Reasons Against Mandatory Covid-19 Vaccination
Nevertheless, several arguments have been sent against the ideology of mandatory Covid-19 vaccination. According to King et al. (2022), the primary argument has been linked with the potential infringement of human rights; across the globe, one common human right evident in many countries is the right to freedom, which will be infringed if vaccination is made mandatory. Moreover, others argue that mandatory vaccination infringes on the rights to bodily integrity and privacy guaranteed to all human beings. While these human rights arguments are generally valid, the question remains, should governments merely turn a blind eye and allow their citizens to die in large numbers when there is a solution that showcases high-efficiency levels?
At the same time, the human rights argument proceeds to ethical issues. Specifically, by mandatory vaccination, the ethical autonomy standard is not obeyed; in autonomy, patients and public members have the right to decide whether they will accept a proposed medical intervention (Gur-Arie et al., 2021). Nonetheless, as initially shown, mandatory Covid-19 vaccination results in adherence to the other three of the four primary ethical standards: beneficence, non-maleficence, and justice. Most importantly, when prioritizing, beneficence and non-maleficence are the top ethical considerations before autonomy.
The other common reason against mandatory vaccination for Covid-19 is the vaccines’ safety. Often, before a vaccine is deemed ready for use by societal members, numerous investigations and clinical trials are performed to guarantee effectiveness and safety. For the current Covid-19 vaccines, the period for testing is argued by many to have been short for guaranteeing safety for users, making the decision to have it mandatory a vivid argument. Nonetheless, there is no evidence or cases to invalidate the safety of the existing vaccines. Hence, the argument has no solid ground or evidence.

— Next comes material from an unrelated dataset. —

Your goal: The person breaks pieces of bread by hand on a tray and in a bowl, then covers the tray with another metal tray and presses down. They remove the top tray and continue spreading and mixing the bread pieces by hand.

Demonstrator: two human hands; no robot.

Making Covid-19 vaccination mandatory is vital in today’s society. The step is ideal for ensuring adequate protection against the pandemic, especially in reducing mortality and morbidity rates associated with the disease. Besides, it enhances obedience to various ethical standards in medical practices, mainly beneficence, justice, and non-maleficence. Simultaneously, the decision will eliminate measures like lockdowns and travel restrictions that adversely impact the economy and people’s income sources. Therefore, making Covid-19 mandatory is the best way to ensure protection against the ongoing pandemic.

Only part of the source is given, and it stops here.